EXERCISE GOAL: Using the records below, find every line that includes "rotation" and copy it.

DATASET RECORDS:
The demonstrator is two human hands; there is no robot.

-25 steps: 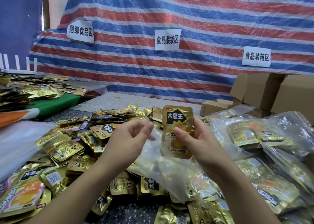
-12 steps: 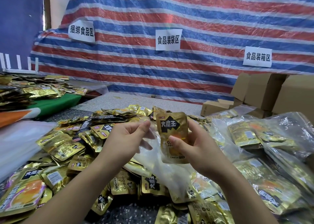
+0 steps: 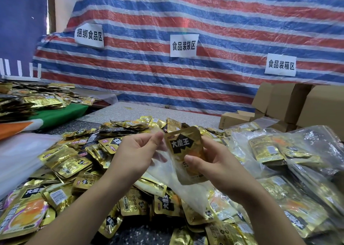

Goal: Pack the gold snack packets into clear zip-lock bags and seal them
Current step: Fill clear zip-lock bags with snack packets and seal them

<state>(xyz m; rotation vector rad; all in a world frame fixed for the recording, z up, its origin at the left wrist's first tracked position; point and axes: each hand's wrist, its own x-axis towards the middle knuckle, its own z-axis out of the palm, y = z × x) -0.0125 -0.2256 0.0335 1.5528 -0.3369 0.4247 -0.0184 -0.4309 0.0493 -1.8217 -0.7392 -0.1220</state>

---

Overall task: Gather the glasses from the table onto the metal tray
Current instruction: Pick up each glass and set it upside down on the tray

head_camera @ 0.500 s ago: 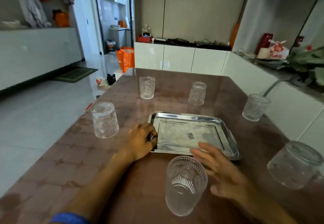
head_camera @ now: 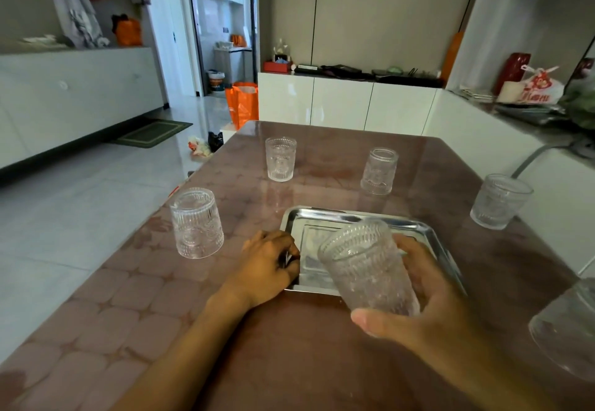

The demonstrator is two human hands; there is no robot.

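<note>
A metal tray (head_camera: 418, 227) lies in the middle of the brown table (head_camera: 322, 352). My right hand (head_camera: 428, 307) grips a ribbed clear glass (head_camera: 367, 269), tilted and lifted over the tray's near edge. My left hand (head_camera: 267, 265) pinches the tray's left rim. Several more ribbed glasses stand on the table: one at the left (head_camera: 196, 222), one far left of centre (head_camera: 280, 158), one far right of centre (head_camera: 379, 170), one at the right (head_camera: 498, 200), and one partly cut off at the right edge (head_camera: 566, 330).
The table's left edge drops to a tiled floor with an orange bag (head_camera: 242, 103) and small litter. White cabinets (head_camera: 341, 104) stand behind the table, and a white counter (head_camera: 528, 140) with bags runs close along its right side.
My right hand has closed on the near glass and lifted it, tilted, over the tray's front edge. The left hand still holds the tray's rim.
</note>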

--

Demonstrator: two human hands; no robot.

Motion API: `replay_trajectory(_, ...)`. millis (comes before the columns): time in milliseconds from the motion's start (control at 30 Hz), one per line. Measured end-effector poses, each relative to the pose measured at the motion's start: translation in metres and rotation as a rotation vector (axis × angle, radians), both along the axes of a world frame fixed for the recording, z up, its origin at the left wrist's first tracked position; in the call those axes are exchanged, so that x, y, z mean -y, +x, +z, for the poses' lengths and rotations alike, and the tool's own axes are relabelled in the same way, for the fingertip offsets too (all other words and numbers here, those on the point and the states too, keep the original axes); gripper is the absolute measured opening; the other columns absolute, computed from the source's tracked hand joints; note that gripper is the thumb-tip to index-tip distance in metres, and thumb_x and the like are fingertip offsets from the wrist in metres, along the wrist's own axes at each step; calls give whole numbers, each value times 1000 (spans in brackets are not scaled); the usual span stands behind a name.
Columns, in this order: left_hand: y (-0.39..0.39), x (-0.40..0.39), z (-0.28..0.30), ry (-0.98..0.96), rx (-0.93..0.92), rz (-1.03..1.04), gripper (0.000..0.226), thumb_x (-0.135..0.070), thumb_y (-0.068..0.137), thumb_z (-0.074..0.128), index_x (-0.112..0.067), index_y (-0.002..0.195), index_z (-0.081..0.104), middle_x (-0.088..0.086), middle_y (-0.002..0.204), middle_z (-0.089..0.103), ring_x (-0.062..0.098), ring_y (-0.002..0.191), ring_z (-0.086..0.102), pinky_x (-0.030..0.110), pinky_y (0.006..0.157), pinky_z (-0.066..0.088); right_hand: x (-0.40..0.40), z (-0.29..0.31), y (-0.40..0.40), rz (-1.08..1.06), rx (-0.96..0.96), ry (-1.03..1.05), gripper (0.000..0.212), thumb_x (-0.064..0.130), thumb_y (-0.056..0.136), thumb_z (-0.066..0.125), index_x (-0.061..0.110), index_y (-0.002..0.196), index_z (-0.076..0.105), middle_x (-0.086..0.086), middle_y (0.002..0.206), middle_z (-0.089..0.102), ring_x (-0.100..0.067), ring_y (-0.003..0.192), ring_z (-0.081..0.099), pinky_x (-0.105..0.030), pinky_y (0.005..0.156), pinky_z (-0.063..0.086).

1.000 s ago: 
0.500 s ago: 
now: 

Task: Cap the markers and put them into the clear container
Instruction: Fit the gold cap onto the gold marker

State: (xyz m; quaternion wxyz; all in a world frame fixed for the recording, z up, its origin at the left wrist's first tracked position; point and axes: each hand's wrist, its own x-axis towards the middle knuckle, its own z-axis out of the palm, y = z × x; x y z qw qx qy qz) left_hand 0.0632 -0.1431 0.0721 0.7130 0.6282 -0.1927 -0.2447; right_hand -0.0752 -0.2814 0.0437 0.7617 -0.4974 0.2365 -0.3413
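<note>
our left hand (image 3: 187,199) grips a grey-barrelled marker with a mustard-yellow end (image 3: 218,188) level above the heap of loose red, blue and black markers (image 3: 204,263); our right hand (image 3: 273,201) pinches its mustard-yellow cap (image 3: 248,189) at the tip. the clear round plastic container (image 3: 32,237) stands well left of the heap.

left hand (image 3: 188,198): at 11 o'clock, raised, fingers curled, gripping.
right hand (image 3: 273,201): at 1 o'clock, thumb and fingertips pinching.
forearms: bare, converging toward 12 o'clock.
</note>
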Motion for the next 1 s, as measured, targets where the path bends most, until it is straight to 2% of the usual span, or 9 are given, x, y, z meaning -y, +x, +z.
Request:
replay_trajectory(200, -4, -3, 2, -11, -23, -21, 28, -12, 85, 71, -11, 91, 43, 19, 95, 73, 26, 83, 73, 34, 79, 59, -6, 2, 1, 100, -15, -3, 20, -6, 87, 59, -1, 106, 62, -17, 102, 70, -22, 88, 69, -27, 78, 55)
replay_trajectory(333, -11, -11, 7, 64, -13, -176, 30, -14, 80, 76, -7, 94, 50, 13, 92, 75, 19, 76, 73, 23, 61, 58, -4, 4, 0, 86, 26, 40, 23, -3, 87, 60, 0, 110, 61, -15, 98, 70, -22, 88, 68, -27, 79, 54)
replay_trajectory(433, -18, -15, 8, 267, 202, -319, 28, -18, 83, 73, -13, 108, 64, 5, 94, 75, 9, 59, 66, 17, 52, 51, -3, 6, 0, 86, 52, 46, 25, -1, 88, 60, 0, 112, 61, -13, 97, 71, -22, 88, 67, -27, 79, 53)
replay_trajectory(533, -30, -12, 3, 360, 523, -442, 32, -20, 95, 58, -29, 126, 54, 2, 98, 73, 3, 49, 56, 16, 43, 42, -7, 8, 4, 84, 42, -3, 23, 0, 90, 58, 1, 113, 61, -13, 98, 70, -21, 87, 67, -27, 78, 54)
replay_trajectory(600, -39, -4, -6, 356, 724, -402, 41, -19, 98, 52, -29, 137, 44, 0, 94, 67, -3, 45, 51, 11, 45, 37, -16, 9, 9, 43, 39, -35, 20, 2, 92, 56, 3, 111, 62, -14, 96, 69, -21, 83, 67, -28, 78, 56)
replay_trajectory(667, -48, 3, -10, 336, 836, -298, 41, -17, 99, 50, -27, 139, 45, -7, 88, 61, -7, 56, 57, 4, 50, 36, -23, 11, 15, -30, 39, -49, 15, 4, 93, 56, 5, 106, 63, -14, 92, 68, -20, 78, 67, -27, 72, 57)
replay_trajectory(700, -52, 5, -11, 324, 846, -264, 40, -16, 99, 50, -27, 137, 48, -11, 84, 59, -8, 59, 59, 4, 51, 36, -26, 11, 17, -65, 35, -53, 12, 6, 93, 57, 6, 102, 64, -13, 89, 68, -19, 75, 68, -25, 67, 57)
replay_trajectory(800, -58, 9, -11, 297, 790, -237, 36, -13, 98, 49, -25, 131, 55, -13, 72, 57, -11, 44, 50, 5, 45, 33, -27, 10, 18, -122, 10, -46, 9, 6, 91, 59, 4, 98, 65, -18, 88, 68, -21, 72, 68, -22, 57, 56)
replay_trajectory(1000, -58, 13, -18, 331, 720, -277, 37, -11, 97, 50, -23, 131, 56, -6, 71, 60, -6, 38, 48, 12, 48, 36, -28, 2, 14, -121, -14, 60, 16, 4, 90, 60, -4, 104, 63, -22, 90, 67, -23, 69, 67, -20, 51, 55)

FINISHED TASK:
<state>(xyz m; rotation vector rad; all in a world frame fixed for the recording, z up, its origin at the left wrist's first tracked position; point and axes: each hand's wrist, its own x-axis towards the middle knuckle, its own z-axis out of the palm, y = z × x) -0.0125 -0.2256 0.0335 1.5528 -0.3369 0.4247 -0.0184 -0.4309 0.0493 -1.8217 -0.7392 -0.1220</state>
Motion API: `replay_trajectory(_, ...)`. millis (comes before the columns): time in milliseconds from the motion's start (control at 30 Hz), one per line. Measured end-effector poses, each relative to the pose measured at the motion's start: translation in metres and rotation as a rotation vector (axis × angle, radians), both along the axes of a world frame fixed for the recording, z up, its origin at the left wrist's first tracked position; in the call those axes are exchanged, so that x, y, z mean -y, +x, +z, for the poses' lengths and rotations alike, and the tool's own axes are relabelled in the same way, for the fingertip offsets too (all other words and numbers here, those on the point and the states too, keep the original axes); gripper is the absolute measured opening; the other columns absolute, computed from the source's tracked hand joints; note that gripper is the thumb-tip to index-tip distance in metres, and thumb_x and the like are fingertip offsets from the wrist in metres, along the wrist's own axes at each step; calls give whole numbers, each value times 1000 (spans in brackets are not scaled); the usual span stands behind a name.

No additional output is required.